- **Exercise**
In the records below, some lines contain "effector"; state the number of such lines and nothing else.

Extracted data entries:
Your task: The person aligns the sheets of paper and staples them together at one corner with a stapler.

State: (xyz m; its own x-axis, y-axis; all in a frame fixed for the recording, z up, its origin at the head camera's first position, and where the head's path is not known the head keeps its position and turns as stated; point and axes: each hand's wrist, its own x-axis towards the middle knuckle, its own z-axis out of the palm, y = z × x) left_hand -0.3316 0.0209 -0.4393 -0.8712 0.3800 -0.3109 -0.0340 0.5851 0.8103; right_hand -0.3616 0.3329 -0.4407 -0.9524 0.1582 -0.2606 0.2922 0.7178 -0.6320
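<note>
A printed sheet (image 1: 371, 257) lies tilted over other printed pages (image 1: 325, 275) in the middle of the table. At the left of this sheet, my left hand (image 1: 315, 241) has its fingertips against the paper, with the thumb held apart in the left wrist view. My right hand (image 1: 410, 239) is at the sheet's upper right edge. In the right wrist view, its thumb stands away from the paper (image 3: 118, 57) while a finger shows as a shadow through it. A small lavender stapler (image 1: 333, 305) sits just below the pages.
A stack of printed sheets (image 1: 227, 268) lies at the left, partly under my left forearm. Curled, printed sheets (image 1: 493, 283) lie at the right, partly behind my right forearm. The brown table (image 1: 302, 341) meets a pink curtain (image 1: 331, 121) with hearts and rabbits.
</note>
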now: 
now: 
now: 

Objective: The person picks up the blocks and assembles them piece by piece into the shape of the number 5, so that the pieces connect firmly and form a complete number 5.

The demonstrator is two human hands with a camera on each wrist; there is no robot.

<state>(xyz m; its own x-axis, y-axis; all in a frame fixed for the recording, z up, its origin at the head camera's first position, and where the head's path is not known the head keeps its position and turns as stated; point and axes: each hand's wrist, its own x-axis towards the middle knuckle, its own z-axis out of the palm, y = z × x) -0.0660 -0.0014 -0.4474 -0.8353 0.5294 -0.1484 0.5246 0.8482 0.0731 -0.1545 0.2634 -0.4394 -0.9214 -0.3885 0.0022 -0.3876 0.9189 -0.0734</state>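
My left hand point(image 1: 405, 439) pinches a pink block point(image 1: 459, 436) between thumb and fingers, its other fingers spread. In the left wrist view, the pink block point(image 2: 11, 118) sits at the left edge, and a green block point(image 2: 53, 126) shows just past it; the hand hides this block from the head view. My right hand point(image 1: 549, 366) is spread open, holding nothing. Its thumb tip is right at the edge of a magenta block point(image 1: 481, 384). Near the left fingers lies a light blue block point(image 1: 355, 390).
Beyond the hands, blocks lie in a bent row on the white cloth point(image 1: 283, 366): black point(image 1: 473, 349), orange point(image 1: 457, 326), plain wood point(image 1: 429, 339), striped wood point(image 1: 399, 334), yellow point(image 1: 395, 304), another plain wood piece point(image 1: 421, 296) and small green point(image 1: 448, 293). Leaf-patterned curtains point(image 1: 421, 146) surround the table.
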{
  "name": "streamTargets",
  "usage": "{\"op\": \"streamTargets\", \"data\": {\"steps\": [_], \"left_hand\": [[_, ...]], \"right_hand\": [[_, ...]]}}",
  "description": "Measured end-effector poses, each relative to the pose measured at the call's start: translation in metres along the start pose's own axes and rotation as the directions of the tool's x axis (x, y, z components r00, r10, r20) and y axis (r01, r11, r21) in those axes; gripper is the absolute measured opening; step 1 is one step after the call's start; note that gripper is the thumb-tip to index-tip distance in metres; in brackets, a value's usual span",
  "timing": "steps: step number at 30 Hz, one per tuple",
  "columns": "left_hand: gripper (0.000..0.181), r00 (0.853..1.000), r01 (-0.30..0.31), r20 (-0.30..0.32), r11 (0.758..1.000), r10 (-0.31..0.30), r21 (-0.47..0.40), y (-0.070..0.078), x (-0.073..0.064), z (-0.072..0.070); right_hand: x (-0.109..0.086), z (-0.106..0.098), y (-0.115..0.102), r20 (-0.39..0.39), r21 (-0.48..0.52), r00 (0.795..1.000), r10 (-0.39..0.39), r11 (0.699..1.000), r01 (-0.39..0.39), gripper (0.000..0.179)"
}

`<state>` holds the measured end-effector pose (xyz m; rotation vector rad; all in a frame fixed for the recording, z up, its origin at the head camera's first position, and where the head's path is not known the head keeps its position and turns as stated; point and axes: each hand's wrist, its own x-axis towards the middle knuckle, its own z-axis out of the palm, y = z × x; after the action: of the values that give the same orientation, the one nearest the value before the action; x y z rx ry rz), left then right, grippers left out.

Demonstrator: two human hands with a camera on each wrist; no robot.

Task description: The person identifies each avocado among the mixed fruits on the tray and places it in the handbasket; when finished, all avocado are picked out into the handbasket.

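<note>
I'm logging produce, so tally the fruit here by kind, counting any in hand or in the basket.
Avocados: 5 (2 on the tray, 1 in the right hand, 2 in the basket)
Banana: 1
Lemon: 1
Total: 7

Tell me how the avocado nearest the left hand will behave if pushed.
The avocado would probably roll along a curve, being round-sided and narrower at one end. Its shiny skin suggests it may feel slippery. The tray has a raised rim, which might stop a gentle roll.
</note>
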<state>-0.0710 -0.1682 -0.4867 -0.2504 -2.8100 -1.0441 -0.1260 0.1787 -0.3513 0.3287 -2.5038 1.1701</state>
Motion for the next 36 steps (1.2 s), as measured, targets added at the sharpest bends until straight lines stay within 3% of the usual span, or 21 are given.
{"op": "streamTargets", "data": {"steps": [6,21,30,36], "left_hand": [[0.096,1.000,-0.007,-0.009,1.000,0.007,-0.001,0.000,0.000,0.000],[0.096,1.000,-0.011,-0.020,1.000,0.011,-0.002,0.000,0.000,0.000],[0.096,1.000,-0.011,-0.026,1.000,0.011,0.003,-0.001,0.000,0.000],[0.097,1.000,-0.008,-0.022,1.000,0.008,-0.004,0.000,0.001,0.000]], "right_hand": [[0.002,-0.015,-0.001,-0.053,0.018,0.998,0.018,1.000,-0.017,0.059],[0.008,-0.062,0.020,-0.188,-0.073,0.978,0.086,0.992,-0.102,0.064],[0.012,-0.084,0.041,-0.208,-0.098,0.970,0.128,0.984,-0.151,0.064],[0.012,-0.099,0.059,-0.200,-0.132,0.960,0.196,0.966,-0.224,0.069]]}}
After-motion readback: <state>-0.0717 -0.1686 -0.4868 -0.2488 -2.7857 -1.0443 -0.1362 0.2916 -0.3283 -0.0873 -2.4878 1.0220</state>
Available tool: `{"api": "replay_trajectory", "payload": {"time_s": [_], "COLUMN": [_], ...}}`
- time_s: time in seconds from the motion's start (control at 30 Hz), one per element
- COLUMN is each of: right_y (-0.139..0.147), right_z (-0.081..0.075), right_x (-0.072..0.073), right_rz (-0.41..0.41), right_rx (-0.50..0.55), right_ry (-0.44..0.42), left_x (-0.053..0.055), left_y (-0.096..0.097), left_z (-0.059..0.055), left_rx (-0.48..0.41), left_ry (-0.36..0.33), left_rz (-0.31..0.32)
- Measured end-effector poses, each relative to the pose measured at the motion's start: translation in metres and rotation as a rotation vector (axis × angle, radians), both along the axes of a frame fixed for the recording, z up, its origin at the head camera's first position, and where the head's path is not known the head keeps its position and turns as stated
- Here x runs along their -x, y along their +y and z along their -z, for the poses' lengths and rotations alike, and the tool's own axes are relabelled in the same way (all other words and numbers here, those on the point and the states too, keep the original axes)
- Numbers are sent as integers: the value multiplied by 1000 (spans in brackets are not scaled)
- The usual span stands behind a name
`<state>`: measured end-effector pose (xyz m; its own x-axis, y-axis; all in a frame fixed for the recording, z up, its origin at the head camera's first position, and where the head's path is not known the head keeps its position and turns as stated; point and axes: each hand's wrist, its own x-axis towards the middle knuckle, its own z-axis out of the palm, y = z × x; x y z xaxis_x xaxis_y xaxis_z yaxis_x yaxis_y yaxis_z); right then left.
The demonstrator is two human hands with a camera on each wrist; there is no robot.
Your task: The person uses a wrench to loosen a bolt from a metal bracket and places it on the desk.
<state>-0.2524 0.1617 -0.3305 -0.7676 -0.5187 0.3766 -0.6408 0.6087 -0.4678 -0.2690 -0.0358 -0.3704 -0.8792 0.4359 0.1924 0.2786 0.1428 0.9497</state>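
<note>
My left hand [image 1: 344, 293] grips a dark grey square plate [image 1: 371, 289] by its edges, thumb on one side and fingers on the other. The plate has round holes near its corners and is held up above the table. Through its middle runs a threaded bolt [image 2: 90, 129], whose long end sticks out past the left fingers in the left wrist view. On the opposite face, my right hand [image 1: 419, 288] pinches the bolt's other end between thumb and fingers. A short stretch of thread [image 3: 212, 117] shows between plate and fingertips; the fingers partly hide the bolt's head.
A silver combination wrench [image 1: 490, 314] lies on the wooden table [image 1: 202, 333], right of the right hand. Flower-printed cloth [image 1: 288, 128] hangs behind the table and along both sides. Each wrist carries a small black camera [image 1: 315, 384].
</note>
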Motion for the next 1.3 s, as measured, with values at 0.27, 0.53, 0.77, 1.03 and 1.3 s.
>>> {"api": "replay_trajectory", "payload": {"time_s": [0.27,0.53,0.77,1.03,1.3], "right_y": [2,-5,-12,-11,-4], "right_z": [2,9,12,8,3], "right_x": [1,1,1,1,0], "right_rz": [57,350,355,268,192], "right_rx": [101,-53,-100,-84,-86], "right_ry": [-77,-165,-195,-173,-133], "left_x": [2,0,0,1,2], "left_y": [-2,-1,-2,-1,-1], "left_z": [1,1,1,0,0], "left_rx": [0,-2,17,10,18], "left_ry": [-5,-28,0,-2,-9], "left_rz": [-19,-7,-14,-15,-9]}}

- **Answer to the exercise**
4